Batch Writes


#1

Using Go, coming from MariaDB, I created a bytes.Buffer, and then wrote records put together from files as strings to create a single large INSERT string, which I then execute. I could import well over a million rows in around 45 seconds.

var sqlStrCat bytes.Buffer
importedAt := time.Now().UTC().Format(time.RFC3339)

sqlStrCat.WriteString("INSERT INTO " + Model.Type + "_values_hr" + modelHour + "(`lat`,`long`,`value`,`rh`,`vvel`,`prestend`,`last_updated`,`imported_at`) VALUES")
		
for _, point := range ModelPoints {
	sqlStrCat.WriteString("(")
	sqlStrCat.WriteString(strconv.FormatFloat(float64(point.Lat), 'e', -1, 32))
	sqlStrCat.WriteString(",")
	sqlStrCat.WriteString(strconv.FormatFloat(float64(point.Long), 'e', -1, 32))
	sqlStrCat.WriteString(",")
	sqlStrCat.WriteString(strconv.FormatFloat(float64(point.RelativeHumidity), 'e', -1, 32))
	sqlStrCat.WriteString(",")
	sqlStrCat.WriteString(strconv.FormatFloat(float64(point.VerticalVelocity), 'e', -1, 32))
	sqlStrCat.WriteString(",")
	sqlStrCat.WriteString(strconv.FormatFloat(float64(point.PressureTendency), 'e', -1, 32))
	sqlStrCat.WriteString(",")
	sqlStrCat.WriteString("\"" + Model.LastUpdated + "\"")
	sqlStrCat.WriteString(",")
	sqlStrCat.WriteString("\"" + importedAt + "\"")
	sqlStrCat.WriteString("),")
}

I’ve been testing out Aerospike, and I’m a bit confused as to why there’s not a more efficient way of importing a large number of records quickly. It takes around 3 minutes to import the same type/size of dataset with this:

for i := range ModelPoints {
	modelPointKey, _ = aerospike.NewKey(ns, set, i+1)

	p, _ = geojson.Marshal(geojson.NewFeature(geojson.NewPoint(geojson.Coordinate{geojson.Coord(ModelPoints[i].Long), geojson.Coord(ModelPoints[i].Lat)}), map[string]interface{}{
		"rh":           ModelPoints[i].RelativeHumidity,
		"high_clouds":  ModelPoints[i].HighClouds,
		"vvel":         ModelPoints[i].VerticalVelocity,
		"prestend":     ModelPoints[i].PressureTendency,
		"last_updated": m.LastUpdated,
		"imported_at":  time.Now().UTC().Format(time.RFC3339),
	}, nil))

	Store.PutBins(nil, modelPointKey, &aerospike.Bin{"gj", aerospike.NewGeoJSONValue(p)})
}

Probably not a big deal to many, but how does one go about improving that?

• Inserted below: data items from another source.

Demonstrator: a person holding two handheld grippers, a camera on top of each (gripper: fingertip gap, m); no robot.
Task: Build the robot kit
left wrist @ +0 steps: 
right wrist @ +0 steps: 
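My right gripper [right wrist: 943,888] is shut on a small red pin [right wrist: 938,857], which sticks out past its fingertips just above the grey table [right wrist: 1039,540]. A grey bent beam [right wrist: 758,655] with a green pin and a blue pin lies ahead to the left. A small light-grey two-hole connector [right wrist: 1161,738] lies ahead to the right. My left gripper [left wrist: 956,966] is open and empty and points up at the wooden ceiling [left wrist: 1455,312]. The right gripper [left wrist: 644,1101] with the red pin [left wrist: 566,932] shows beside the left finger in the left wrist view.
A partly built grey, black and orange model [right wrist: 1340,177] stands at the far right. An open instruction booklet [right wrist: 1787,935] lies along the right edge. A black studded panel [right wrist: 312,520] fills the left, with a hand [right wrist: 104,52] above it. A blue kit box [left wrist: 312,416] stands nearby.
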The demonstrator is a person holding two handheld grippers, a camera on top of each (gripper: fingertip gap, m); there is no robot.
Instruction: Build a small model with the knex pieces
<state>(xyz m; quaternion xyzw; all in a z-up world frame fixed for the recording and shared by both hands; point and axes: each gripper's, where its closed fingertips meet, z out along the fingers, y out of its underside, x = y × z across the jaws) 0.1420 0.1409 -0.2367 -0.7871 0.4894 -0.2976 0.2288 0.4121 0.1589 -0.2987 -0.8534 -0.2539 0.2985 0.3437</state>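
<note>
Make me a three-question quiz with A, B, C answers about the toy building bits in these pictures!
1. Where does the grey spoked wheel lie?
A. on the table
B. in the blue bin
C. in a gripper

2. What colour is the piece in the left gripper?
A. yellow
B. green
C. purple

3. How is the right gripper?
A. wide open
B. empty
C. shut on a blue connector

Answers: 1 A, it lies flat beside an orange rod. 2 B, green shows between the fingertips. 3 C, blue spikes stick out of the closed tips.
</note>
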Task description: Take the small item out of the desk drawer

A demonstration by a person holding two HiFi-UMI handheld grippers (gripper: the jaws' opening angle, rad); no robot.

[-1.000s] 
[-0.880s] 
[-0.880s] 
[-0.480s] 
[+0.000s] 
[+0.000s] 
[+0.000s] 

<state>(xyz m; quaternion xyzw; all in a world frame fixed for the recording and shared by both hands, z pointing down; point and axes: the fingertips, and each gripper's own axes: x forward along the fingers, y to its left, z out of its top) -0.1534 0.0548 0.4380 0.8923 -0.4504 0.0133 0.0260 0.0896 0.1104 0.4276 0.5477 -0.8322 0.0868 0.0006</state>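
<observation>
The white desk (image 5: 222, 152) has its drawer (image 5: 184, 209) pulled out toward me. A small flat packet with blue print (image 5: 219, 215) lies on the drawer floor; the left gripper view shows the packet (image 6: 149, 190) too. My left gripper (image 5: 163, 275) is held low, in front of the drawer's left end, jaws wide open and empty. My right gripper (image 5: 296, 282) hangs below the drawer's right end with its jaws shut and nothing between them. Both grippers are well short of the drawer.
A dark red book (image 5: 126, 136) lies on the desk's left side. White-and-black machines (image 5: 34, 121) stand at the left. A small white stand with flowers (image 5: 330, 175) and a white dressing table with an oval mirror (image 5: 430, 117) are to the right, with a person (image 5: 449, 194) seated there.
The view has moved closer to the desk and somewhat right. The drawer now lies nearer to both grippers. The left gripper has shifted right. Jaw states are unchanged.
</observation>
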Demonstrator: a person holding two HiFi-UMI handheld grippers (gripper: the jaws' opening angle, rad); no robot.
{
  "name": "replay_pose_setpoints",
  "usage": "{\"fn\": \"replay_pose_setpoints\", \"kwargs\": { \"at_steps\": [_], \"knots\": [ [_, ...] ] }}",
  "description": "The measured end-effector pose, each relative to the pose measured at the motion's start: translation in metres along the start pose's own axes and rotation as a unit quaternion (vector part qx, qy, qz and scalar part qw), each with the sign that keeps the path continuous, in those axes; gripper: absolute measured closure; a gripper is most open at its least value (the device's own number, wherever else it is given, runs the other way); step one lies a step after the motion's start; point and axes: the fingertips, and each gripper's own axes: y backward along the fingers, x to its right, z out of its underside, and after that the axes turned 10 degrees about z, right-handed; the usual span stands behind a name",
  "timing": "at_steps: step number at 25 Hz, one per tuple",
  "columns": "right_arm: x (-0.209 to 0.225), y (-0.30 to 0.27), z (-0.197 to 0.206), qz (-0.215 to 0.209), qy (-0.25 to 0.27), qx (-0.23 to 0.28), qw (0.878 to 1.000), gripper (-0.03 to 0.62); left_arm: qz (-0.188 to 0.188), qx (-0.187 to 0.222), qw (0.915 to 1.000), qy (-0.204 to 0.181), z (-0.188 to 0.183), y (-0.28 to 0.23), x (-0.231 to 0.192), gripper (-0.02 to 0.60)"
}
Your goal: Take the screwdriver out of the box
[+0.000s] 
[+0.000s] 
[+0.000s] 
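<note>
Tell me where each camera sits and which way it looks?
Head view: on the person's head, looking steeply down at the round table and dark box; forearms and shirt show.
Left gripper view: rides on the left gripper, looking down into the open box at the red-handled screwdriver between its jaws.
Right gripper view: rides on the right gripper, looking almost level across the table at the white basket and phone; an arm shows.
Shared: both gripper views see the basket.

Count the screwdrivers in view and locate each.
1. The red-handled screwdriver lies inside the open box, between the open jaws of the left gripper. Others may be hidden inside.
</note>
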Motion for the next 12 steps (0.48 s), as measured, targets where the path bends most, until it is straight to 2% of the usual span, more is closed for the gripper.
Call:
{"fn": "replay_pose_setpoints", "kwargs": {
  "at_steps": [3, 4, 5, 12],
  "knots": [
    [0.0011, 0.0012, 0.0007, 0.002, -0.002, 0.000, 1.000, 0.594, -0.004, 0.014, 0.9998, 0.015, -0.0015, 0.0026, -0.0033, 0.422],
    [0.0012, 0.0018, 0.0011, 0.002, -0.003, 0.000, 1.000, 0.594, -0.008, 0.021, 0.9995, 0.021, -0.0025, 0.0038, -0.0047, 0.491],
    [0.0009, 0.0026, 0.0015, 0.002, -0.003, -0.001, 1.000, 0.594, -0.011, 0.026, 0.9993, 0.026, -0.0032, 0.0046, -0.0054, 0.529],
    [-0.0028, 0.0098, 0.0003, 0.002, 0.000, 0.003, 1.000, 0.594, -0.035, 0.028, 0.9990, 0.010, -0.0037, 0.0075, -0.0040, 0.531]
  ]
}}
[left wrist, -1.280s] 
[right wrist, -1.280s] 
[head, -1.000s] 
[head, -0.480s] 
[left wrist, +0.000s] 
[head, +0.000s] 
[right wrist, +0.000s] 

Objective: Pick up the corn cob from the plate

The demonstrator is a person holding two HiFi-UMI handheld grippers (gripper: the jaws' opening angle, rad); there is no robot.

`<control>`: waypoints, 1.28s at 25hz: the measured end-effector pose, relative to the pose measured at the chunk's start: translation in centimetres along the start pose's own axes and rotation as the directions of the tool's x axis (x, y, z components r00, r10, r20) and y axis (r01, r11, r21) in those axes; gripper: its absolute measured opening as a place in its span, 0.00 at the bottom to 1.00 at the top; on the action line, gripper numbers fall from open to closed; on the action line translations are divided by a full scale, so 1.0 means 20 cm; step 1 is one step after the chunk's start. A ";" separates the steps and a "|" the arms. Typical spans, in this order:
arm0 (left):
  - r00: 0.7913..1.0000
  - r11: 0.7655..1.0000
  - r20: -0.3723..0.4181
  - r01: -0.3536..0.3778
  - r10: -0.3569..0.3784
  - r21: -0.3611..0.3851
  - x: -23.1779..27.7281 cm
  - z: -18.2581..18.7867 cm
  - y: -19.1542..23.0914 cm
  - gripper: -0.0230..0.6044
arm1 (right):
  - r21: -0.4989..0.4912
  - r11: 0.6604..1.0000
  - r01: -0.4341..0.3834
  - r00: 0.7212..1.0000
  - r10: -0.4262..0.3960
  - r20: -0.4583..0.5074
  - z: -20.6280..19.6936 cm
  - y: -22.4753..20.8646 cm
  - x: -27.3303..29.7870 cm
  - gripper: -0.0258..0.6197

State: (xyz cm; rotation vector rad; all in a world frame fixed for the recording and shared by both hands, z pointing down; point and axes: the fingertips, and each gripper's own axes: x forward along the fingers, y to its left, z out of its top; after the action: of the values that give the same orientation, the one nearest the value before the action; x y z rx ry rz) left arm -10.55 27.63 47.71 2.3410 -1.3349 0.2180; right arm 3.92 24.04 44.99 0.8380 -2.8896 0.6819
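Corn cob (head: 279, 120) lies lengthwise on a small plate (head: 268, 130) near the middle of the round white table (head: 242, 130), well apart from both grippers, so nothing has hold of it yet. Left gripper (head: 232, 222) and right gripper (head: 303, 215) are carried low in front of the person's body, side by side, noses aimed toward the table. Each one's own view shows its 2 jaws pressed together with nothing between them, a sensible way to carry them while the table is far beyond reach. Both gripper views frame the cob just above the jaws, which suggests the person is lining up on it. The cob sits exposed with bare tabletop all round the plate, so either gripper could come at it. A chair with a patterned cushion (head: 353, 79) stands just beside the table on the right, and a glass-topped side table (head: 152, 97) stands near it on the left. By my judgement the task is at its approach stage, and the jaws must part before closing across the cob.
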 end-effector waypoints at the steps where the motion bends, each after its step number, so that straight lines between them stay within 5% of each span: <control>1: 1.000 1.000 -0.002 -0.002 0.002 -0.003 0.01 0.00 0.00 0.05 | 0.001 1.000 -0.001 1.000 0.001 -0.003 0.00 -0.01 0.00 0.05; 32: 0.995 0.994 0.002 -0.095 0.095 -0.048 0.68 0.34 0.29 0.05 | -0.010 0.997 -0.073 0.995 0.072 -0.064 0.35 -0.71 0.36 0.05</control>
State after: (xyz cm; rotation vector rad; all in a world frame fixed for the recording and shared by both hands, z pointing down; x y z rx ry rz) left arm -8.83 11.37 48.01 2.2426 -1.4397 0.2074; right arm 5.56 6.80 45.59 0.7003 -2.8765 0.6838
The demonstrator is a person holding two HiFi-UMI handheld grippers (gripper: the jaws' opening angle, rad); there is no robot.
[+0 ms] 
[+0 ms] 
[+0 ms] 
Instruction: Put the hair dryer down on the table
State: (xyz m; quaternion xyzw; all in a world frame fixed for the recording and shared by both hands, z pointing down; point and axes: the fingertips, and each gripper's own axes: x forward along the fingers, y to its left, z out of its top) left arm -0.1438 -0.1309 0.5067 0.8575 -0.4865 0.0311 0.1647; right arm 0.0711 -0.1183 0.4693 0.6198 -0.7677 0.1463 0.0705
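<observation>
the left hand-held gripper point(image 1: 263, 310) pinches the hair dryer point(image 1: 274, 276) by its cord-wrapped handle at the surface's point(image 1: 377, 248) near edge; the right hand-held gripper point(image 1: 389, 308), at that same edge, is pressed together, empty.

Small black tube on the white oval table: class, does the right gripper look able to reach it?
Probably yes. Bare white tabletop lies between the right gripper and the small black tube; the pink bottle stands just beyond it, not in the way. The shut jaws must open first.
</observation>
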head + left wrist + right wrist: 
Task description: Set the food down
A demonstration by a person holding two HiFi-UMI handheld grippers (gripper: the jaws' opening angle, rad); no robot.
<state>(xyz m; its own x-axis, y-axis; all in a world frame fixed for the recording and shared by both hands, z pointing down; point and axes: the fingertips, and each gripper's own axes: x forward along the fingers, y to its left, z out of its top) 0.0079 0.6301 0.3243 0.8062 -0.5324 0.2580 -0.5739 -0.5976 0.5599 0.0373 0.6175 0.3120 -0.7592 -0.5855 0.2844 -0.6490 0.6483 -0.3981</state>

Would batch writes be the feature that would fix this? Is it possible that I could write a module to allow me to do something similar as in my first example?


#2

Could the geojson marshaling be taking up the majority of the execution time? Might want to try doing a string construction for passing into the bin?


#3

Thanks. It was taking up much more time than I thought. I got the average time to around 1 minute and 35 seconds with an ugly bytes.Buffer like the first code block in the op.